(Stored entries)
• • • • • • •

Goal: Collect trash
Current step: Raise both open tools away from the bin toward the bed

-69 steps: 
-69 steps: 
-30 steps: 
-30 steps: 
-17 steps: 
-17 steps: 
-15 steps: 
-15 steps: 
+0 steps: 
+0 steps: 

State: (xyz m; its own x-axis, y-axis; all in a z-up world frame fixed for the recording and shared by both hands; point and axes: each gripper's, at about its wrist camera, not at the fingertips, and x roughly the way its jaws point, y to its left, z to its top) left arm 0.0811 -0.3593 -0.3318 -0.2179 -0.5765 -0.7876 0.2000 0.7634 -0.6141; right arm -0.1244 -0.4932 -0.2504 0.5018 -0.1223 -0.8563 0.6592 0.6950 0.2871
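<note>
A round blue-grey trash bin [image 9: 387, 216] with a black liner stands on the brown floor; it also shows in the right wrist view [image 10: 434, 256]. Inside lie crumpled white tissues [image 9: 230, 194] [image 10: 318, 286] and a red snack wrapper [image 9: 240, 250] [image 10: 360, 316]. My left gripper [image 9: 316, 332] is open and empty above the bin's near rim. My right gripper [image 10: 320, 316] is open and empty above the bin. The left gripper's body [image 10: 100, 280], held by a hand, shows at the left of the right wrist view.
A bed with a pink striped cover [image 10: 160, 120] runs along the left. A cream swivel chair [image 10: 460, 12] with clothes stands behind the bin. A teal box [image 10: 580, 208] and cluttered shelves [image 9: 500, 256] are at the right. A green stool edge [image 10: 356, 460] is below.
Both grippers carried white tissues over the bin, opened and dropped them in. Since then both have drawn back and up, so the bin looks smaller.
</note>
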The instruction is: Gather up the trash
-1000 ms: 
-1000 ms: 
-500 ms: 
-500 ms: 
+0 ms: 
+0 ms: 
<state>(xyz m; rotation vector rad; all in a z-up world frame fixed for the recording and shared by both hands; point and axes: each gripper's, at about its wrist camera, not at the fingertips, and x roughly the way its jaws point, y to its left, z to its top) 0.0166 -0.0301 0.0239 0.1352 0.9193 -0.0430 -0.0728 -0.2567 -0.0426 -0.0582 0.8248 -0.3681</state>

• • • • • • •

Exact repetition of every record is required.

[Solution for this task]
Goal: Collect trash
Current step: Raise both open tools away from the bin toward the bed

-69 steps: 
-69 steps: 
-30 steps: 
-30 steps: 
-17 steps: 
-17 steps: 
-15 steps: 
-15 steps: 
+0 steps: 
+0 steps: 

State: (xyz m; its own x-axis, y-axis; all in a z-up world frame fixed for the recording and shared by both hands; point and axes: each gripper's, at about its wrist camera, not at the fingertips, and x roughly the way its jaws point, y to its left, z to its top) left arm 0.0811 -0.3593 -0.3318 -0.2179 -0.5765 -0.7876 0.2000 0.7634 -0.6141; right arm -0.1244 -0.4932 -0.2504 0.5018 -0.1223 -0.8563 0.6592 0.6950 0.2871
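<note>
A round blue-grey trash bin [image 9: 387, 216] with a black liner stands on the brown floor; it also shows in the right wrist view [image 10: 434, 256]. Inside lie crumpled white tissues [image 9: 230, 194] [image 10: 318, 286] and a red snack wrapper [image 9: 240, 250] [image 10: 360, 316]. My left gripper [image 9: 316, 332] is open and empty above the bin's near rim. My right gripper [image 10: 320, 316] is open and empty above the bin. The left gripper's body [image 10: 100, 280], held by a hand, shows at the left of the right wrist view.
A bed with a pink striped cover [image 10: 160, 120] runs along the left. A cream swivel chair [image 10: 460, 12] with clothes stands behind the bin. A teal box [image 10: 580, 208] and cluttered shelves [image 9: 500, 256] are at the right. A green stool edge [image 10: 356, 460] is below.
Both grippers carried white tissues over the bin, opened and dropped them in. Since then both have drawn back and up, so the bin looks smaller.
</note>
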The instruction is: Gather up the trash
-1000 ms: 
-1000 ms: 
-500 ms: 
-500 ms: 
+0 ms: 
+0 ms: 
<state>(xyz m; rotation vector rad; all in a z-up world frame fixed for the recording and shared by both hands; point and axes: each gripper's, at about its wrist camera, not at the fingertips, and x roughly the way its jaws point, y to its left, z to its top) 0.0166 -0.0301 0.0239 0.1352 0.9193 -0.0430 -0.0728 -0.2567 -0.0426 -0.0582 0.8248 -0.3681</state>

Now the exercise is finished.